======== DATA EXCERPT

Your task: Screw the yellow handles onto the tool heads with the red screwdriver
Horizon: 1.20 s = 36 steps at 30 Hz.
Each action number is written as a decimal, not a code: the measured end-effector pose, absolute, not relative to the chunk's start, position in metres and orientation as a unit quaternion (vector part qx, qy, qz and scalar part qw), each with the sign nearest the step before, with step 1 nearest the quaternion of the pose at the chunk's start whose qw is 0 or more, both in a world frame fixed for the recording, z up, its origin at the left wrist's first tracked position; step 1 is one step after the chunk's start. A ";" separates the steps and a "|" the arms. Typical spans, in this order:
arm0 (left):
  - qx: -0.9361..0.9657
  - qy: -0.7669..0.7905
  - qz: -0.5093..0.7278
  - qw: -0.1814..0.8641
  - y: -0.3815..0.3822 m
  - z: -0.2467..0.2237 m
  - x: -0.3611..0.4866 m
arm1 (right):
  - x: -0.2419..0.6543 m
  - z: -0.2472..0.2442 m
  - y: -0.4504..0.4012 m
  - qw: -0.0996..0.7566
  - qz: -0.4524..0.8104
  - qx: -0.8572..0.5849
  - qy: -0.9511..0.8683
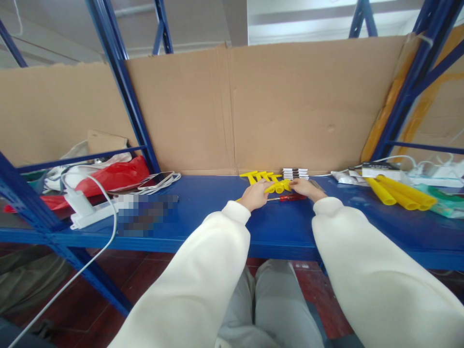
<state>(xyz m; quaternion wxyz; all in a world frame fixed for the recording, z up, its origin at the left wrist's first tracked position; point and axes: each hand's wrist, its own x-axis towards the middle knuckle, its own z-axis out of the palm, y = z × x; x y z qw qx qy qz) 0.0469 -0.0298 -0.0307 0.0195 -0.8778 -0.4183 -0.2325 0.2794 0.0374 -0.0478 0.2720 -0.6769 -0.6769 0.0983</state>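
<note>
Both hands meet over the blue shelf top at a yellow plastic piece (278,187) with a round, tube-like end. The fingers of my left hand (254,194) are closed on its left side. From the right, my right hand (306,188) pinches its other end with bent fingers. Just behind them lie several yellow T-shaped pieces (253,175) in a row. A red-handled screwdriver (292,197) rests on the shelf below the hands, its shaft pointing left. Next to the T-shaped pieces is a small stack of white-and-black items (295,173).
Several yellow tubes (402,192) lie at the right, near a green-and-clear packet (444,203) and white cables. On the left are a white power strip (94,214), a red bag (112,176) and a phone with a coiled cable (156,181). Cardboard (290,106) walls the back between blue posts.
</note>
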 end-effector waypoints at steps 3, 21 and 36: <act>-0.878 -0.415 -0.236 0.021 -0.028 -0.032 0.046 | 0.280 -0.049 0.038 0.277 0.100 -0.672 -0.679; -0.858 -0.434 -0.272 0.031 -0.024 -0.033 0.045 | 0.237 -0.026 -0.008 0.410 0.301 -0.492 -0.707; -0.842 -0.483 -0.236 0.041 -0.038 -0.022 0.049 | 0.274 -0.019 0.016 0.730 0.351 -0.473 -0.347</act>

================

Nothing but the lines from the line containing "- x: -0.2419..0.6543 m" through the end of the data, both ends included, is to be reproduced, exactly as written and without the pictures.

  - x: -0.2419..0.6543 m
  - z: -0.2472..0.2442 m
  - y: -0.4504..0.4012 m
  - qw: -0.0996..0.7566
  - qz: -0.4524..0.8104
  - qx: -0.8572..0.5849
  - qy: -0.9511..0.8683
<state>(xyz m; quaternion wxyz; all in a world frame fixed for the recording, z up, its origin at the left wrist's first tracked position; point and axes: each hand's wrist, its own x-axis towards the middle knuckle, its own z-axis out of the palm, y = z × x; x y z qw qx qy qz) 0.0469 -0.0298 -0.0307 0.0195 -0.8778 -0.4183 -0.2325 0.2794 0.0374 -0.0478 0.2720 -0.6769 -0.6769 0.0983</state>
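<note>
Both hands meet over the blue shelf top at a yellow plastic piece (278,187) with a round, tube-like end. The fingers of my left hand (254,194) are closed on its left side. From the right, my right hand (306,188) pinches its other end with bent fingers. Just behind them lie several yellow T-shaped pieces (253,175) in a row. A red-handled screwdriver (292,197) rests on the shelf below the hands, its shaft pointing left. Next to the T-shaped pieces is a small stack of white-and-black items (295,173).
Several yellow tubes (402,192) lie at the right, near a green-and-clear packet (444,203) and white cables. On the left are a white power strip (94,214), a red bag (112,176) and a phone with a coiled cable (156,181). Cardboard (290,106) walls the back between blue posts.
</note>
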 end-effector waypoints at steps 3, 21 and 36: <act>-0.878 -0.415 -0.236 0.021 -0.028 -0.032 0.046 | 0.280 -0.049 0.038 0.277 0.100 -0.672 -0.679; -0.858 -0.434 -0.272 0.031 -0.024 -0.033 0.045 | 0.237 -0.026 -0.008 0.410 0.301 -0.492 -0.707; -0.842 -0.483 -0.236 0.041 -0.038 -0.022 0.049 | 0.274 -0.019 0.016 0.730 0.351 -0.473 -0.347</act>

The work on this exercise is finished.